Doch anstatt sich bei unangenehm schwülen Bedingungen und auf 1660 Meter Seehöhe ihrem Schicksal zu ergeben, raffte sich die deutsche Mannschaft noch einmal auf. Eine rote Karte für Kenias Nummer acht Martin Owila trug ihr Übriges zum deutschen Comeback bei. Sein Gegenüber Jarrid Els und später Harris Aounallah konnten mit zwei schnellen Versuchen die deutsche Mannschaft Minuten vor dem Abpfiff wieder heran bringen - doch noch lag Kenia 29:27 vorne. Ähnlich wie im Vorjahr gegen Uruguay verpasste Verbinder Chris Hilsenbeck erst vom Tee die erste Chance per Straftritt in Front zu gehen, bevor er mit der letzten Aktion doch noch zum Helden werden sollte. Der Dropgoal-Spezialist aus dem Handschuhsheimer Löwenrudel erlegte die Simbas in deren Revier mit seiner ausgewiesenen Spezialität. Der in diesem Sommer innerhalb der zweiten Liga Frankreichs wechselnde Verbinder hat sicherlich bereits bessere Dropgoals gekickt, aber auch wenn die Flugbahn leicht krumm war - Hilsenbeck gelang aus 40 Metern der entscheidende Siegtreffer.
Potgieter: "Muss meinen Hut vor der Leistung in Hälfte zwei ziehen"
Kobus Potgieter zeigte sich gegenüber TotalRugby nach dem Abpfiff erleichtert. „Es war ein richtig gutes Rugby-Spiel, Kenia hat bewiesen dass sie mit dem Ball in der Hand eine richtig starke Mannschaft sind.“ Mit der Leistung in der ersten Hälfte war Potgieter dagegen nicht zufrieden, er hielt sie für enttäuschend, speziell da man die sich bietenden Chancen nicht genutzt habe.

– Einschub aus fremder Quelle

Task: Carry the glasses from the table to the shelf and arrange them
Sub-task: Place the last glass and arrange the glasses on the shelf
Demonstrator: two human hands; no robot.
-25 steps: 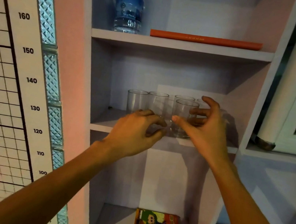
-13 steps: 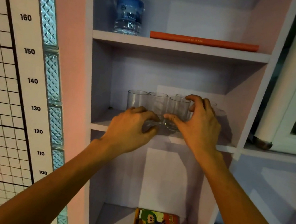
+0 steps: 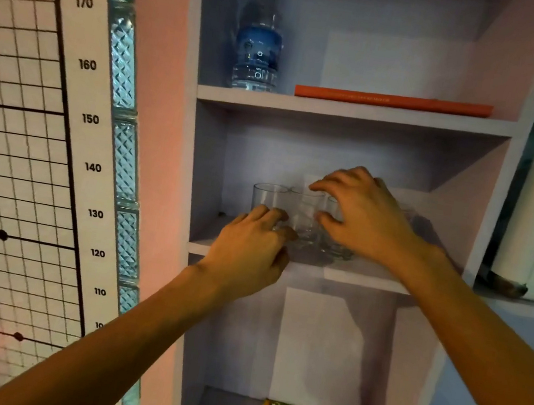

Zu viele Balle hatte die deutsche Mannschaft leichtfertig hergegeben und einige Kicks waren taktisch unklug so Potgieter weiter. „Doch die Leistung in der zweiten Hälfte, speziell das Comeback nach einem Elf-Punkte-Rückstand in der Schlussviertelstunde, ich muss meinen Hut vor der Leistung ziehen!“
Simbas-Coach Jerome Paarwater zeigte sich trotz der knappen Niederlage seiner Mannschaft zufrieden mit dem Spiel. In den Gedrängen habe es die erwartete Lektion durch die Deutschen gegeben, aber darüber hinaus habe man gut mit der DRV XV mithalten können. Die deutsche Mannschaft, die am heutigen Tag die Chance für einige nicht näher genannten Team-Aktivitäten nutzen wird, geht es morgen zurück in die Heimat. Für das HRK-Kontingent bedeutet das Bundesliga-Playoffs, während für die Frankreich-Legionäre die Saison bereits beendet ist. Wohl erst im November wird die deutsche Mannschaft dann wieder und die Vorbereitung für die Rugby Europe Championship 2018 und damit die WM-Quali fortsetzen.